**Directions:**
All that is wanted is a word-for-word copy of the data from its first line to the line containing "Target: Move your", both included.
*** Extracted information ***
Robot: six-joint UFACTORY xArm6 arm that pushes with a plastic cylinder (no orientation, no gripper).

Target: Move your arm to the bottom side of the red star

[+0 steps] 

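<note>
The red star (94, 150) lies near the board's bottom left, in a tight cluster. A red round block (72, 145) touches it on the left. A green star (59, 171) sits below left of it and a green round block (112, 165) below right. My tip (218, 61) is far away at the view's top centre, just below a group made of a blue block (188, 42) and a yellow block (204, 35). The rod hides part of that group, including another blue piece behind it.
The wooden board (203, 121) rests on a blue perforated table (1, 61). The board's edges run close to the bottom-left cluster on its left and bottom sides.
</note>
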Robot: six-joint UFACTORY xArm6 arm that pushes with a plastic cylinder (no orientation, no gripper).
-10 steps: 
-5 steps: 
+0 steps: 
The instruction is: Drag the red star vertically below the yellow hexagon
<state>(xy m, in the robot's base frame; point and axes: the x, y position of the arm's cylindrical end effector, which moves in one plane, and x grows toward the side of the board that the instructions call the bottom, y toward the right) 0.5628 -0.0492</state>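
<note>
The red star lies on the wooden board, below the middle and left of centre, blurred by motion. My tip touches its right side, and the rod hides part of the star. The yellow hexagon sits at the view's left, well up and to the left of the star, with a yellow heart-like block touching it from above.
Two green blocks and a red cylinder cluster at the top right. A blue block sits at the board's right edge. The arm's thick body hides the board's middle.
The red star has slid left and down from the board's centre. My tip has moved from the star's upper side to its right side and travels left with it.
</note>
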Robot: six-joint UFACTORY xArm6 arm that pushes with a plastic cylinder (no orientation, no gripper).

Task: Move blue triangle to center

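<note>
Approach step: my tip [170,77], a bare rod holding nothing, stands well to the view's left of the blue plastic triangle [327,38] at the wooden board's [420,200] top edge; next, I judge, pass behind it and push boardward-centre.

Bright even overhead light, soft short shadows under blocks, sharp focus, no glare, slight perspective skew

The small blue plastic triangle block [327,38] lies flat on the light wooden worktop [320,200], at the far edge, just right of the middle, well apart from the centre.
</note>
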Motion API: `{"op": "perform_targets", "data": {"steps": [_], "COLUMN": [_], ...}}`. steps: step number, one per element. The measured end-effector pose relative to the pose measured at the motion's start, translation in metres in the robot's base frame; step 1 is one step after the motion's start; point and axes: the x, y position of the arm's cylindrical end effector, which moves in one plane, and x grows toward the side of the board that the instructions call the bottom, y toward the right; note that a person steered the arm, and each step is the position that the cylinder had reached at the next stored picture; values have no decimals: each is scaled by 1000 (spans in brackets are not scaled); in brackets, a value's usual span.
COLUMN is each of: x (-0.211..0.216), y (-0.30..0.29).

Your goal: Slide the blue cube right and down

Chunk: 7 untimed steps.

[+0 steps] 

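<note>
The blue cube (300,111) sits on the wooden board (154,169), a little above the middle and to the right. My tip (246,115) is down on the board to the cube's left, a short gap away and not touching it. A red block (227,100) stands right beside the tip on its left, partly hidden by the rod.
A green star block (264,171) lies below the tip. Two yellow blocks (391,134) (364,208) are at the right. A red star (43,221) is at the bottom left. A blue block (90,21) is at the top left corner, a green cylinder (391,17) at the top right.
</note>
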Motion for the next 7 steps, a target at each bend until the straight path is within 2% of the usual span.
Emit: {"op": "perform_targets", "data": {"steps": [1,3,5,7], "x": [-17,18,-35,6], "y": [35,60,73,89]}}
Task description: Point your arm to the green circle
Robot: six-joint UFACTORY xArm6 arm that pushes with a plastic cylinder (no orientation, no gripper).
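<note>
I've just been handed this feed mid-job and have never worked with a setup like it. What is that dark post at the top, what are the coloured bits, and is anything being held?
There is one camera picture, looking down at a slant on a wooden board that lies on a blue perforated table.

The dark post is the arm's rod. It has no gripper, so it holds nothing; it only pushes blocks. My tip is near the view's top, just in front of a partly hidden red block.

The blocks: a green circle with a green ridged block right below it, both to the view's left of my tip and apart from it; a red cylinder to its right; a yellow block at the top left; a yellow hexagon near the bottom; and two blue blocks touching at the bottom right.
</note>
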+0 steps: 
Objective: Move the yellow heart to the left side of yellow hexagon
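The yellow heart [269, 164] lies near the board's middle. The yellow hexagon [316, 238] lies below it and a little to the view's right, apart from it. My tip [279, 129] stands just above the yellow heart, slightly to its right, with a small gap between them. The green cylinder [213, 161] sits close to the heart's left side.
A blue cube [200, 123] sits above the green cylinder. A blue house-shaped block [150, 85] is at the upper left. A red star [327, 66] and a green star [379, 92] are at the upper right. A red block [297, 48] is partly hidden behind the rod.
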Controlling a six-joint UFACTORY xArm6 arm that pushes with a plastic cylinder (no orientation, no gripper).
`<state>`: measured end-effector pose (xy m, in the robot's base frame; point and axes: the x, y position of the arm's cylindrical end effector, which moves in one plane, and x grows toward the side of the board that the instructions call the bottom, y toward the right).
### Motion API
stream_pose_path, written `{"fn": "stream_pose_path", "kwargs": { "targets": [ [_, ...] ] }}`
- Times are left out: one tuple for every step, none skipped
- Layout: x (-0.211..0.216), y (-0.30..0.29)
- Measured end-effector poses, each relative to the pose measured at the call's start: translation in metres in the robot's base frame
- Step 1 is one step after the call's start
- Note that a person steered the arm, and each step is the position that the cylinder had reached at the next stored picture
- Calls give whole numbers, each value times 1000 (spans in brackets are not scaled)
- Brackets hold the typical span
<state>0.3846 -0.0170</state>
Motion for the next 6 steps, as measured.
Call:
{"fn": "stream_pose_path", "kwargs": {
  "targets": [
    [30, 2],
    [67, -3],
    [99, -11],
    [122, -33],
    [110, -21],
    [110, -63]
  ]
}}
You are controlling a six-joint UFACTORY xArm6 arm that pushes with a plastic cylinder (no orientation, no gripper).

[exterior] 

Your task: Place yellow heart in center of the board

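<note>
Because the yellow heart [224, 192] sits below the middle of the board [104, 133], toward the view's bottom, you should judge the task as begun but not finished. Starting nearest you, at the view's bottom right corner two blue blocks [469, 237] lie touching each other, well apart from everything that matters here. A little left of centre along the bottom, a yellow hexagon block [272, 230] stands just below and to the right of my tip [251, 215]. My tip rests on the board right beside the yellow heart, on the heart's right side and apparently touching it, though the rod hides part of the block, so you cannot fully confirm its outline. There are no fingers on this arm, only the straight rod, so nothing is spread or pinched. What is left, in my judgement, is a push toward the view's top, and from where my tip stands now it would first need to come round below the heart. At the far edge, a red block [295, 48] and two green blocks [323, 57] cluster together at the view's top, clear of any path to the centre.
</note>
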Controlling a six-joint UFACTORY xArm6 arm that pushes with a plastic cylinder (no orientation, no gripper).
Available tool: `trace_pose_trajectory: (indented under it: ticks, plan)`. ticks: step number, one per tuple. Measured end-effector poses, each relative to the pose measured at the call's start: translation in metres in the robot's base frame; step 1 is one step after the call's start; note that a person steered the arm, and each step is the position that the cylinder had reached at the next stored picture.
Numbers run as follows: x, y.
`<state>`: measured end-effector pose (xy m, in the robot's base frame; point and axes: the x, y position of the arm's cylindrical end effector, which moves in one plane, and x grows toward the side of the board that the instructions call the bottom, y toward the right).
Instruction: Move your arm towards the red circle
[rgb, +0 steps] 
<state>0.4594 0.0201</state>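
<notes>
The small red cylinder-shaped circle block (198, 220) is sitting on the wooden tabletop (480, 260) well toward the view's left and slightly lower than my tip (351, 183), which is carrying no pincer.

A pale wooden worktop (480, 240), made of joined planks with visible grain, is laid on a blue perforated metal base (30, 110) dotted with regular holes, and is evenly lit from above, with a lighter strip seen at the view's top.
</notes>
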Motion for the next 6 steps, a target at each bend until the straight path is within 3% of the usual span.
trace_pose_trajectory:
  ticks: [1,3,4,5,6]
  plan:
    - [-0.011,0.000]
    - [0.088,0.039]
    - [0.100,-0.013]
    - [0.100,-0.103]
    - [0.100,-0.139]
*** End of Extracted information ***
**Result for this task:**
Robot: six-joint UFACTORY xArm6 arm that pushes with a plastic cylinder (no orientation, no gripper).

Target: Move your arm to the bottom side of the red star

The exercise concludes with that.